The MRC Scale measures ability to carry out daily tasks of living, and can conducted by telephone interviews with patients’ caregivers.  It attempts to group cognitive, psychiatric and motor impairments into a single score reflecting that different patients may decline in different ways but that comparisons are still needed. It’s most similar to the Barthel scale or the Clinical Dementia Rating Scale Sum of Boxes [O'Bryant 2008] in Alzheimer’s – and does not involve clinical tests, in contrast to the UHDRS used in Huntington’s Disease.

According to the MRC Scale, sCJD patients show a wide variability in the rate of decline.  Surprisingly, neither age nor sex nor PrPSc biochemical type (Type 1 or Type 2) turned out to significantly stratify the rates of decline.  Instead, codon 129 genotype turned out to be the only statistically significant modifier of the rate of decline which would need to be included as a covariate in order to assess therapeutic success in a clinical trial.

discussion

Whether MRC Prion Unit ultimately decides on a double-blind placebo-controlled study or an open label study, the result will probably prove at least somewhat controversial.  There are good arguments on both sides.

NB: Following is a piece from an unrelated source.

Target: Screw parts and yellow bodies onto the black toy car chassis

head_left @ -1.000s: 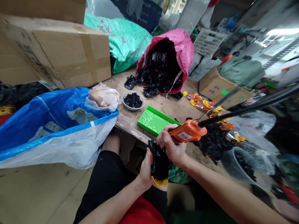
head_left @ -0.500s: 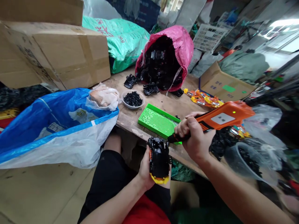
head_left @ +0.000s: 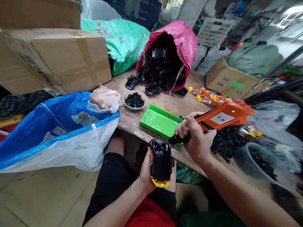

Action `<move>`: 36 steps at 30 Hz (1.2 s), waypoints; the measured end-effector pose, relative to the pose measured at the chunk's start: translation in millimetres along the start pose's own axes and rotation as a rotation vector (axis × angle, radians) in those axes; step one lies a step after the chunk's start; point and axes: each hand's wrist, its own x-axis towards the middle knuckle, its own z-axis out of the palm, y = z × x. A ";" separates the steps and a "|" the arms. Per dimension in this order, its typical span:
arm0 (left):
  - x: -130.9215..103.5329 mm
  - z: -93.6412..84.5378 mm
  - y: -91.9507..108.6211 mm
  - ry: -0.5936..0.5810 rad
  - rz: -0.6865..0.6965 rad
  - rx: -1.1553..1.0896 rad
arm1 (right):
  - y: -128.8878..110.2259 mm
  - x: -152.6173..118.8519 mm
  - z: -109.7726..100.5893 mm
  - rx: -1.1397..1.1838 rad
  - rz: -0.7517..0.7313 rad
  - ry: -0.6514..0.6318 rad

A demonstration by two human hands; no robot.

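My left hand [head_left: 147, 171] is wrapped round a toy car [head_left: 161, 162] with a black underside and a yellow end, held above my lap with that underside facing up. My right hand [head_left: 196, 135] grips an orange and black electric screwdriver [head_left: 221, 116]. Its black nose points left, close to the upper right corner of the toy car; whether the tip touches is hard to see. Just beyond, a green perforated tray [head_left: 159, 121] with small metal bits lies at the table's edge, partly behind my right hand.
A pink sack [head_left: 182, 41] of black car parts lies open on the table [head_left: 127, 121]. Nearby are a bowl [head_left: 134, 107] of small black pieces, orange-yellow parts [head_left: 208, 96], a clear tub [head_left: 243, 160] and cardboard boxes [head_left: 71, 56]. A blue-white sack [head_left: 78, 148] gapes at my left.
The screwdriver and my right hand have shifted very slightly left. The toy car stays nearly in place in my left hand. The camera view has turned a little.
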 end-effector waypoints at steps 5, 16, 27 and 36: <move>3.1 -1.0 -2.3 0.012 0.005 -0.043 | 2.6 -7.9 2.9 0.056 0.014 -0.033; 4.9 6.7 -3.8 0.080 0.065 -0.052 | 20.6 -28.9 4.8 0.102 -0.004 -0.194; 7.0 4.5 -7.1 0.077 0.133 -0.034 | 28.3 -30.7 0.8 0.087 0.024 -0.190; 8.3 2.7 -8.2 0.033 0.156 -0.010 | 30.4 -31.2 3.8 0.074 0.052 -0.201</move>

A double-blind model is the only way to ensure that the groups of treated and control patients being compared are statistically the same groups.  In an open label trial, the risk is that comparatively healthier patients, earlier in their disease course or with slower progression, will be especially likely to enroll, while patients nearer to death and already heavily disabled may not enroll. In such a scenario, one can see a significant difference in survival (or functional decline) between treated and control groups even if the drug does nothing.  This is a risk in the open-label trials of doxycycline in Germany presented at Prion2013 and on which Inga Zerr presented updates at CJD2013 as well.

Of course, this potential for bias is widely recognized and there are ways to control for it.  PRION-1, the clinical trial of quinacrine in prion disease, was open label partly by necessity: because quinacrine is an approved drug, patients could refuse to enroll in a placebo-controlled trial and get the drug from another doctor instead.  That clinical trial utilized functional rating scales to assess how impaired patients were at the time of enrollment and how their disease progressed.  The treated patients actually did live longer than untreated patients, but not after controlling for how advanced their disease was when they enrolled [Collinge 2009].

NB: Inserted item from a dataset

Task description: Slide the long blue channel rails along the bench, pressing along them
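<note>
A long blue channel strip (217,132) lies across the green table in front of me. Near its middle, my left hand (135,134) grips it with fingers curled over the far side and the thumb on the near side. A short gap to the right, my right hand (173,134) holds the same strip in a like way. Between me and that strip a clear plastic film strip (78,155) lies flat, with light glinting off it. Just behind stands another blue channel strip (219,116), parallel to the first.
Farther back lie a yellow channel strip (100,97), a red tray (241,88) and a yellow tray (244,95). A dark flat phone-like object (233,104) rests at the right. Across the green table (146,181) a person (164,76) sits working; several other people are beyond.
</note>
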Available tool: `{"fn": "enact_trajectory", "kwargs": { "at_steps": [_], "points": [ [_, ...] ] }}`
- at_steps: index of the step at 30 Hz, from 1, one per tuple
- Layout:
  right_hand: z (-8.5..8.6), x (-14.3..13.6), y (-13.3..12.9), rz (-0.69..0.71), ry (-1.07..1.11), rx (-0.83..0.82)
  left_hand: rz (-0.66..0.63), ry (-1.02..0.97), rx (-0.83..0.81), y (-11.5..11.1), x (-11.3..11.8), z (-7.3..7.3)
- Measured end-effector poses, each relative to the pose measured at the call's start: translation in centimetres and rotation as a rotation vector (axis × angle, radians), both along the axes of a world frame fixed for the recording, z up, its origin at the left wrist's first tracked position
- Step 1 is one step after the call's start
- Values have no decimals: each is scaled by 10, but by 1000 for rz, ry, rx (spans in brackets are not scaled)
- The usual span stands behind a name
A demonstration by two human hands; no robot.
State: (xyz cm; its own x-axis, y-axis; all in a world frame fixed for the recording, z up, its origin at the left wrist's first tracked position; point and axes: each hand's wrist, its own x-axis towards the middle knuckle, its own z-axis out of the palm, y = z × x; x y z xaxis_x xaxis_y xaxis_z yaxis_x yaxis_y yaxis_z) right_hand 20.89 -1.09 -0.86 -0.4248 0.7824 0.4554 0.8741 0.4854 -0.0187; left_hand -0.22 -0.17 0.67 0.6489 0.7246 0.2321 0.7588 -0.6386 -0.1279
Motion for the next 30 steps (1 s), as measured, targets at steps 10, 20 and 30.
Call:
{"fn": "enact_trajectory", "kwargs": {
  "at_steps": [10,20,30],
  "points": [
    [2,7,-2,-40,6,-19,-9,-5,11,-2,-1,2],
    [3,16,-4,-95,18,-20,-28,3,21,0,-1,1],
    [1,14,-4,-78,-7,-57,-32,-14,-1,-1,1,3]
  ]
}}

The MRC Scale, it is hoped, will do even better than just controlling for degree of impairment at the time of enrollment in the study.  Dr. Mead implied that the slope of decline is actually independent of the intercept – in other words, measuring how quickly patients decline is on the MRC Scale is independent of how advanced their disease is when they enroll.  That means patients can be compared directly, stratifying only by codon 129 genotype.

Detractors will argue that without a randomized placebo group, you can never guarantee that the treated patients are statistically the same set of patients as the untreated patients to which you compare them.  Even if you control for impairment at time of enrollment, there still may be some subtle selection bias that is hard to control for.

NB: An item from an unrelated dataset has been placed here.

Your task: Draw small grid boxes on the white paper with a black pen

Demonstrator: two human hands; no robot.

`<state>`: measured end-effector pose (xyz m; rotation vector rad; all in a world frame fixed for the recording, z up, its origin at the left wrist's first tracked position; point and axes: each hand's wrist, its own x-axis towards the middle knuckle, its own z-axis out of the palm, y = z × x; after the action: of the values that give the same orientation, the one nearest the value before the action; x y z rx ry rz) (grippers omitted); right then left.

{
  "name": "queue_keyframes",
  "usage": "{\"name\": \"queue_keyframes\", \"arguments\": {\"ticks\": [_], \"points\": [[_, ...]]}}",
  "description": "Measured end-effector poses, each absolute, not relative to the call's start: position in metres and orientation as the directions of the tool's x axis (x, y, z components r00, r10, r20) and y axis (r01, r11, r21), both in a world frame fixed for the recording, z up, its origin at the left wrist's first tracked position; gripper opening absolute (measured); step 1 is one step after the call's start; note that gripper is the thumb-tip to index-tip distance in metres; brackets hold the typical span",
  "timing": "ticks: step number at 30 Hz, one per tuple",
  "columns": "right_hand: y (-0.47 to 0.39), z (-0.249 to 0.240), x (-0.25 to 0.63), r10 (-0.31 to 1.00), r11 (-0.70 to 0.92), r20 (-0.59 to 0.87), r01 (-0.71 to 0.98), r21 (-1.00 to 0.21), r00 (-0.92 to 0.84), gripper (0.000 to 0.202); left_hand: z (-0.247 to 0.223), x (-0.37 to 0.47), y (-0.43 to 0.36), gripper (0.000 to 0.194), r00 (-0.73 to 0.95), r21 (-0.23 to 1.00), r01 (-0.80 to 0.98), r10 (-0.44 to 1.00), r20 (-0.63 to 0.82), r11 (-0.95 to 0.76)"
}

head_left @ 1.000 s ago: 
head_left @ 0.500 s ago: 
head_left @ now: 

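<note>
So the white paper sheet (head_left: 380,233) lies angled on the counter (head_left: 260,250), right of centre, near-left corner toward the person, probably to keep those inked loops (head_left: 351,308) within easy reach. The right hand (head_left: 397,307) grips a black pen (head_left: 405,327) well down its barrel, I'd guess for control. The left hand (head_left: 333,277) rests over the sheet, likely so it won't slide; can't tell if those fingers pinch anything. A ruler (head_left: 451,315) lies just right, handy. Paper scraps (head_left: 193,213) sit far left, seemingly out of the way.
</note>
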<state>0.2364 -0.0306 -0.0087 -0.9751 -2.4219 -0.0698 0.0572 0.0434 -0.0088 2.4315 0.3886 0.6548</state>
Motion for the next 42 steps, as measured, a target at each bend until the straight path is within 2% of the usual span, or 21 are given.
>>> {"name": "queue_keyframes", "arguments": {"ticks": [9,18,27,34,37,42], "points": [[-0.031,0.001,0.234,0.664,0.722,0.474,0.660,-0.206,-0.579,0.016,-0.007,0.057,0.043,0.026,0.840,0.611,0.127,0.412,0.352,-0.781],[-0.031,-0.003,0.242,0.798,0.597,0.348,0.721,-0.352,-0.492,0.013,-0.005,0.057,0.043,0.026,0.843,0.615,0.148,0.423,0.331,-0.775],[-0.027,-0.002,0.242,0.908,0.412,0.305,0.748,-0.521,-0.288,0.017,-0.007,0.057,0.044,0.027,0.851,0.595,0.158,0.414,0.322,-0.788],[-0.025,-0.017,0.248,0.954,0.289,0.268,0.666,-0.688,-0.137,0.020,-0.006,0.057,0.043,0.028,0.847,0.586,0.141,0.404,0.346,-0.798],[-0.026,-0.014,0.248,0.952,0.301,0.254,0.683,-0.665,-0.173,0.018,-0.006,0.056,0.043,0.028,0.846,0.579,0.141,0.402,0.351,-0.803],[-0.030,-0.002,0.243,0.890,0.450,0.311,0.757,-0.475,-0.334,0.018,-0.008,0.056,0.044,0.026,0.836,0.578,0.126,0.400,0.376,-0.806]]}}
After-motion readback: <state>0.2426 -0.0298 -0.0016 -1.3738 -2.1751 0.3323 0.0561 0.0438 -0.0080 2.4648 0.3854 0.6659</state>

It occurs to me that one should be able to model the threshold of effect size needed in order for an effect to be unattributable to selection bias.  For instance, if 100 patients are offered the opportunity to enroll and 50 enroll, then the treated cohort represents at worst the top 50% of patients, so one could compare the top half of the historic distribution to the full historic distribution to see the maximum artifactual effect size obtainable by selection bias alone (I’ll explore the math here further in a future blog post).  Meanwhile, an advantage of an open label trial is that more treated patients can be enrolled more quickly (since you don’t lose half of them to placebo), which increases power.

Of course, if it can be done without compromising the drug’s ability to become approved, the other advantage of an open label trial is that patients can be offered a real potential treatment and not just a 50% shot at one.